**What you have to do**
Copy out, exactly as given, every line from the line with "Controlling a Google" to the end of the listing, both of those lines included.

Material provided START

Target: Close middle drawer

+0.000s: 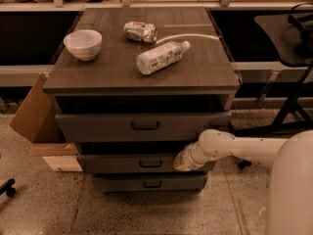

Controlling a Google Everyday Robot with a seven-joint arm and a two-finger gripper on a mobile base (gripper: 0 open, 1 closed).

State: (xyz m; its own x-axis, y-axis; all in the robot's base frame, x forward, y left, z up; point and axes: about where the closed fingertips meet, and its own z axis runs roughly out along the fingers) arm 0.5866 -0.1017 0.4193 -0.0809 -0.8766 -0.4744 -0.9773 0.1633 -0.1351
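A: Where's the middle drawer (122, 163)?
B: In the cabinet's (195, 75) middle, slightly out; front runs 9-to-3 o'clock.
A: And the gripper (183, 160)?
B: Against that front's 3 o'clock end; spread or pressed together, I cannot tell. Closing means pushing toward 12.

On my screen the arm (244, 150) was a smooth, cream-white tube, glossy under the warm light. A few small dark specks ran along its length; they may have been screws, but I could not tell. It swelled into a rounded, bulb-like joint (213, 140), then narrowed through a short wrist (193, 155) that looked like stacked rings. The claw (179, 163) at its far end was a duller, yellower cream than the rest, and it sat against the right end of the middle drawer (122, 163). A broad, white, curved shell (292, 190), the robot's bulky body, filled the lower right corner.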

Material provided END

**Result of the exercise**
Controlling a Google Everyday Robot with a seven-joint arm and a two-finger gripper on a mobile base (gripper: 0 open, 1 closed).

State: (xyz m; its own x-axis, y-axis; all in the robot's base frame, x forward, y left, z up; point and axes: about where the closed fingertips meet, and its own z axis runs roughly out along the fingers) arm 0.5866 -0.1017 0.4193 -0.0809 -0.8766 -0.4744 -0.9773 0.1633 -0.1351
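A: Where's the middle drawer (122, 163)?
B: In the cabinet's (195, 75) middle, slightly out; front runs 9-to-3 o'clock.
A: And the gripper (183, 160)?
B: Against that front's 3 o'clock end; spread or pressed together, I cannot tell. Closing means pushing toward 12.

On my screen the arm (244, 150) was a smooth, cream-white tube, glossy under the warm light. A few small dark specks ran along its length; they may have been screws, but I could not tell. It swelled into a rounded, bulb-like joint (213, 140), then narrowed through a short wrist (193, 155) that looked like stacked rings. The claw (179, 163) at its far end was a duller, yellower cream than the rest, and it sat against the right end of the middle drawer (122, 163). A broad, white, curved shell (292, 190), the robot's bulky body, filled the lower right corner.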

This exercise is now finished.